Improving your observability: Creating Metrics from your Logs

Carlos Gimeno
adidoescode
Published in
8 min readJul 8, 2021
Photo by Austin Distel on Unsplash

First of all, I would like to give Kudos to my colleague Alejandro Cespedes, who gave me the original idea as he was working on a different project to extract metrics from the logs.

As as Site Reliability Engineer, one of the key aspects of my role is to improve the observability on your app. Ideally, you want to have the logs and metrics so you can create alerts, based on any of them. But sometimes that’s not the case: either you have logs or metrics. Let’s see how we can fix that and how we can create metrics based on our logs.

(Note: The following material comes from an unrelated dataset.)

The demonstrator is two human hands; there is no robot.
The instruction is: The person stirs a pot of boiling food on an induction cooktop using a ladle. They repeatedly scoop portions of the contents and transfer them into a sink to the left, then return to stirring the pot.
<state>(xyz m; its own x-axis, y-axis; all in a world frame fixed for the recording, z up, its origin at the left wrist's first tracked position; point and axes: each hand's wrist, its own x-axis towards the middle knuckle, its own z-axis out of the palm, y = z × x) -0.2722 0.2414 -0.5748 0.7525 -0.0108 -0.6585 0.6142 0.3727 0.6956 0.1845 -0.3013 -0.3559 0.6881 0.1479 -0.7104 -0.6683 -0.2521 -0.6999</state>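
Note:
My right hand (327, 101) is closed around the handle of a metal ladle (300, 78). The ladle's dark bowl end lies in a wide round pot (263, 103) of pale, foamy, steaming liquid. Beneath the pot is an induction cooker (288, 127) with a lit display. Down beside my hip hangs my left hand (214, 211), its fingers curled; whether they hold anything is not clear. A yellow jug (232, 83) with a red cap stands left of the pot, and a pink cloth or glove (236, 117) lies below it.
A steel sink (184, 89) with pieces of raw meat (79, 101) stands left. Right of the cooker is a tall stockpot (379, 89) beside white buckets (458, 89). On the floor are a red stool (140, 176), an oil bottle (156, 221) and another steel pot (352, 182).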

Our use case: AKAMAI Datastream

AKAMAI works great as it offers a lot of capabilities in different topics, as offloading or security. However there are some gaps in terms of observability as some of the reports offered by it are not in real time. Also, if you want to debug something, you need to access Luna UI, and the problem is that not everyone has access to it, or they don’t have enough knowledge to work with it. Also, it’s not a good idea to grant permissions on a tool if the grantee it’s not skilled enough for operating it, specially if the tool has a steep learning curve like AKAMAI.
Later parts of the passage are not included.